→ Task directions
Please transcribe exactly, and only, the lines of the data below between the line holding "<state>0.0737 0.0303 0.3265" and the line holding "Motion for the", inclusive.

──────────

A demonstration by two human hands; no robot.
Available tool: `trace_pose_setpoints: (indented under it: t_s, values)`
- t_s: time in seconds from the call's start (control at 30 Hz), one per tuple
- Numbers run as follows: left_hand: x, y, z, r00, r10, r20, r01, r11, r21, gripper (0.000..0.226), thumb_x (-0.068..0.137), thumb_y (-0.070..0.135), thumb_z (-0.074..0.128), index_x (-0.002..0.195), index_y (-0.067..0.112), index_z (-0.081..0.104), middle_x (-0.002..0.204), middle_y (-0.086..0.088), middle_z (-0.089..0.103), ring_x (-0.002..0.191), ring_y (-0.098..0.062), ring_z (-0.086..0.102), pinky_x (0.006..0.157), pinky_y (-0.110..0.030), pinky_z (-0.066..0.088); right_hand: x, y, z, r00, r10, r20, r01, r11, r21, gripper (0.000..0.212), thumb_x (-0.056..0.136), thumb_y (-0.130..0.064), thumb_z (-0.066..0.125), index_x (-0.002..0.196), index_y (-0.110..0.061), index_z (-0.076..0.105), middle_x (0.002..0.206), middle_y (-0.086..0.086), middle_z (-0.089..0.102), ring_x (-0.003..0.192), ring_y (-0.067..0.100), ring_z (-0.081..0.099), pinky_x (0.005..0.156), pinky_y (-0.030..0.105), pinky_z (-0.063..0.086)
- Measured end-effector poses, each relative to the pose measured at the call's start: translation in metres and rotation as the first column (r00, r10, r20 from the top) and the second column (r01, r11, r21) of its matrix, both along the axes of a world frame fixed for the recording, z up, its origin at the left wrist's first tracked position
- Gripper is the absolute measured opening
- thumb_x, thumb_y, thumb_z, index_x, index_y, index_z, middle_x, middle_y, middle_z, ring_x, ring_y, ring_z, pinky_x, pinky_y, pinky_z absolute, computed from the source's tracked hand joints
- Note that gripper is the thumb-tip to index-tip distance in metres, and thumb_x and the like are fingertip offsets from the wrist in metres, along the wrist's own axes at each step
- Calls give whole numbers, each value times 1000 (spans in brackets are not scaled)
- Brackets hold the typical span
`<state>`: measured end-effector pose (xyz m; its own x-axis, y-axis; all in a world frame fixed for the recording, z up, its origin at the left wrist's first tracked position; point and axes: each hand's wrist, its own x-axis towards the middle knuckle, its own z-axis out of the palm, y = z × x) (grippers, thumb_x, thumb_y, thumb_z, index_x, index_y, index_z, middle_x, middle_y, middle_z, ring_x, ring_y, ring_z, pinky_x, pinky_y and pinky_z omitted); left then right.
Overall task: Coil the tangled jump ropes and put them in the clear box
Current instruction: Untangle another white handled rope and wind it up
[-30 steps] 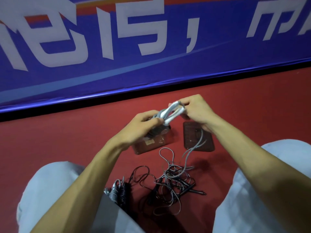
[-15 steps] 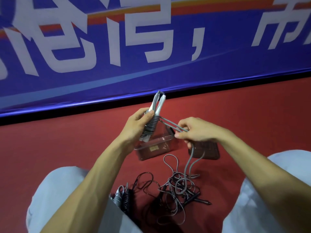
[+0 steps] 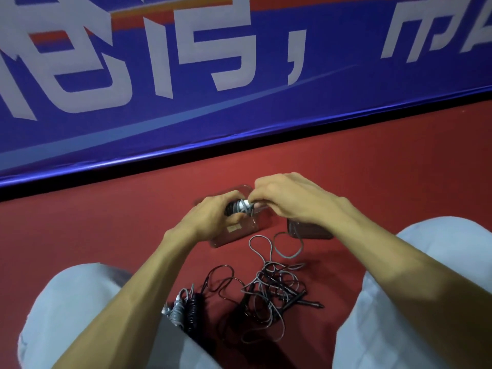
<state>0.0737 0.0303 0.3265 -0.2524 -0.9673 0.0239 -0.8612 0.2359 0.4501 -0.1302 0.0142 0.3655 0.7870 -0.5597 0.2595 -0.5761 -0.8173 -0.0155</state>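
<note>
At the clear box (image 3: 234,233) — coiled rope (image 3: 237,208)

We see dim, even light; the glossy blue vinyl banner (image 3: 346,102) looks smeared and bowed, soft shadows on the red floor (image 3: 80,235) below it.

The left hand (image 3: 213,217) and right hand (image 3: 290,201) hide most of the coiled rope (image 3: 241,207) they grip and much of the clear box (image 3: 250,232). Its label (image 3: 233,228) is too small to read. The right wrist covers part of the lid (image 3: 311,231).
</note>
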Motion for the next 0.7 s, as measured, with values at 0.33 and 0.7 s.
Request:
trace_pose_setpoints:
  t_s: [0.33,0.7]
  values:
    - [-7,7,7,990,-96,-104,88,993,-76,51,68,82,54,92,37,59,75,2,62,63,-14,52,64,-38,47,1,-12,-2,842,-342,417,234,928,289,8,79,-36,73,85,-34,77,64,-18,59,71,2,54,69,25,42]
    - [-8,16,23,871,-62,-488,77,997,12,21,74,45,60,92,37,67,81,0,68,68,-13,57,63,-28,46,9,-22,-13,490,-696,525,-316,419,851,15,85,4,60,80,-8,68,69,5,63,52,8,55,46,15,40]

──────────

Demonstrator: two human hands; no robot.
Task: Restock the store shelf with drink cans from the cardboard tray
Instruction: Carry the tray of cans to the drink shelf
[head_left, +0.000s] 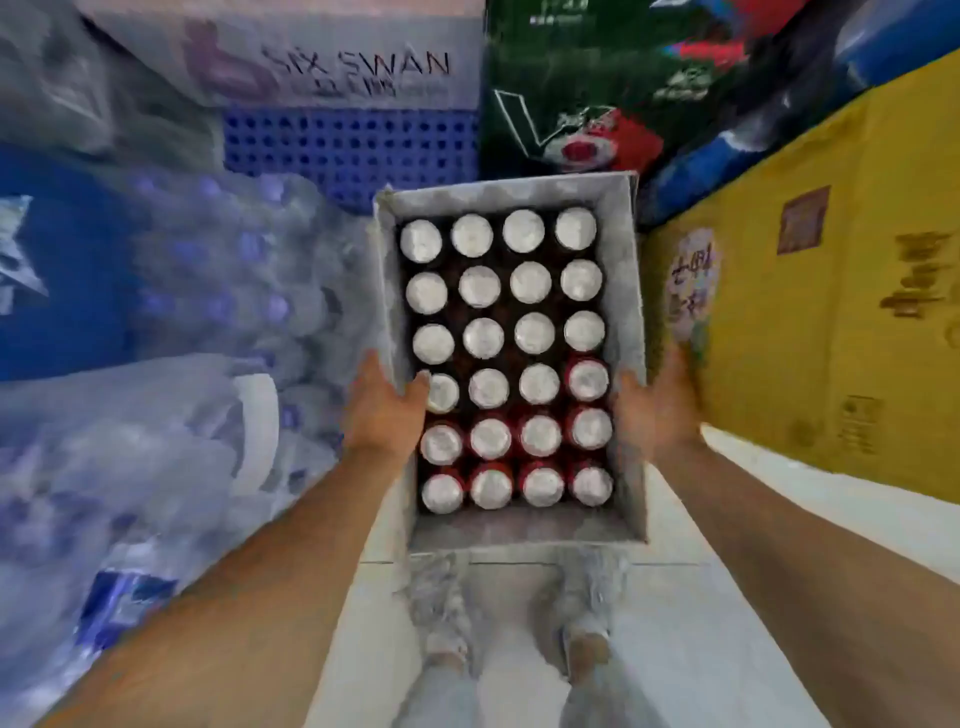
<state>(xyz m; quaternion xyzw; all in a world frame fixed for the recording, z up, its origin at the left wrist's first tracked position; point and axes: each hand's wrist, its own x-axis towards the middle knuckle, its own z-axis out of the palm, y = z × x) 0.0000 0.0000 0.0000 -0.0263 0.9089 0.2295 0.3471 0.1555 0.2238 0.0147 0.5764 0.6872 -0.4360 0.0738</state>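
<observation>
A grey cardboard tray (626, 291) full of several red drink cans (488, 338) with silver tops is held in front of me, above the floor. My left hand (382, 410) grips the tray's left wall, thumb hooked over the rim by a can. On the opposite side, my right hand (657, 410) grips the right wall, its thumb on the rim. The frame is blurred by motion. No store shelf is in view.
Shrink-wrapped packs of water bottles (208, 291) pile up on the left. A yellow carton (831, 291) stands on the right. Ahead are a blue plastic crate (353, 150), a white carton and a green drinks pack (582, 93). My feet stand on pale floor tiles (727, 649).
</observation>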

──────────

→ Task result
<state>0.0737 0.0303 0.3265 -0.2524 -0.9673 0.0239 -0.8612 0.2359 0.4501 -0.1302 0.0142 0.3655 0.7870 -0.5597 0.2595 -0.5761 -0.8173 -0.0155</state>
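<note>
At the clear box (image 3: 234,233) — coiled rope (image 3: 237,208)

We see dim, even light; the glossy blue vinyl banner (image 3: 346,102) looks smeared and bowed, soft shadows on the red floor (image 3: 80,235) below it.

The left hand (image 3: 213,217) and right hand (image 3: 290,201) hide most of the coiled rope (image 3: 241,207) they grip and much of the clear box (image 3: 250,232). Its label (image 3: 233,228) is too small to read. The right wrist covers part of the lid (image 3: 311,231).
</note>
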Motion for the next 0.7 s, as measured, with values at 0.33 and 0.7 s.

This exercise has been answered in full.